## PROBLEM TO SOLVE
Gather all lines from the material that contain the word "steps".
• • • •
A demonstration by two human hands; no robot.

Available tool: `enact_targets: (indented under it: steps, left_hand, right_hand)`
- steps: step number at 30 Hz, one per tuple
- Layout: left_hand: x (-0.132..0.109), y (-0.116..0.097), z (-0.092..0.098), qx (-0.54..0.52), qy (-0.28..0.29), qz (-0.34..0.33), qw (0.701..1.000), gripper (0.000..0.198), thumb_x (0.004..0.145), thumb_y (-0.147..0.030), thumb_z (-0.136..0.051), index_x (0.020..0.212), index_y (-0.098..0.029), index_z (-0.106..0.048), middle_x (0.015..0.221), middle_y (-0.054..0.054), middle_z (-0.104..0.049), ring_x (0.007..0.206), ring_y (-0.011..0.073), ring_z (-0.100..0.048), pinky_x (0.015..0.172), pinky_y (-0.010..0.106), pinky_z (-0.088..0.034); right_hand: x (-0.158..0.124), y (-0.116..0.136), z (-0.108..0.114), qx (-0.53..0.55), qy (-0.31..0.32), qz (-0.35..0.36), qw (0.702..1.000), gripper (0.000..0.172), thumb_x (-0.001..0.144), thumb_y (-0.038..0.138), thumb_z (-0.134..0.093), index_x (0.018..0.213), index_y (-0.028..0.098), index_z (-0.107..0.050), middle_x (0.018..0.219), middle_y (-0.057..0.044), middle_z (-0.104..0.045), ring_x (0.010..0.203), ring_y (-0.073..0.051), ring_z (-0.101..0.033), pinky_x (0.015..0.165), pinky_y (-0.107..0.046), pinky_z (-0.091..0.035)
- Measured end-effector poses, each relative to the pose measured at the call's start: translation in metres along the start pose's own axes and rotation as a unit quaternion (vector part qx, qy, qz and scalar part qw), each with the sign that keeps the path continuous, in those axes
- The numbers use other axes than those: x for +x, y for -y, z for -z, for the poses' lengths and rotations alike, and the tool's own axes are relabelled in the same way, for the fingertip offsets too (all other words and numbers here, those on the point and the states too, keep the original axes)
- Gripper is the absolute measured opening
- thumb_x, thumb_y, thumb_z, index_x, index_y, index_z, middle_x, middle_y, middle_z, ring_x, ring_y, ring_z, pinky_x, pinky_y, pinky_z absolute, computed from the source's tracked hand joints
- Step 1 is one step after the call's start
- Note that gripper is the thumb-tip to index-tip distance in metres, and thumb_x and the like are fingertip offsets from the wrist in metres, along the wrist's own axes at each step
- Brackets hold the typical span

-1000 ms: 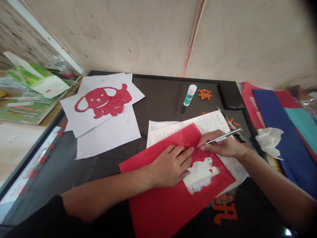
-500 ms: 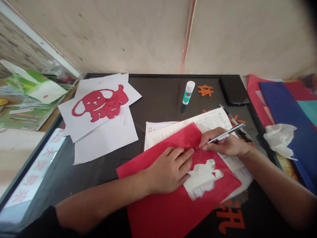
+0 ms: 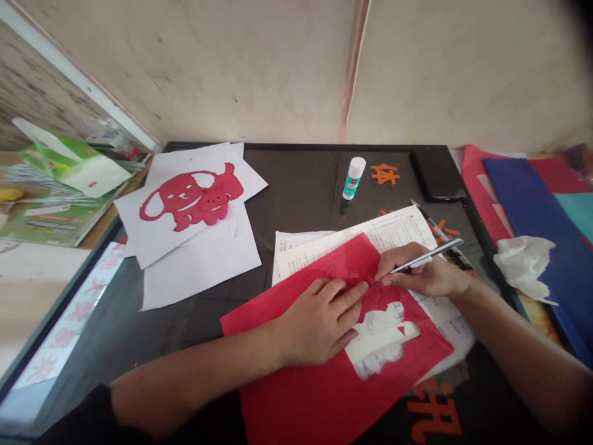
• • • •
## RESPONSE TO THE EXERCISE
Available tool: `enact_targets: (indented under it: steps, left_hand, right_hand)`
- steps: step number at 30 Hz, one per tuple

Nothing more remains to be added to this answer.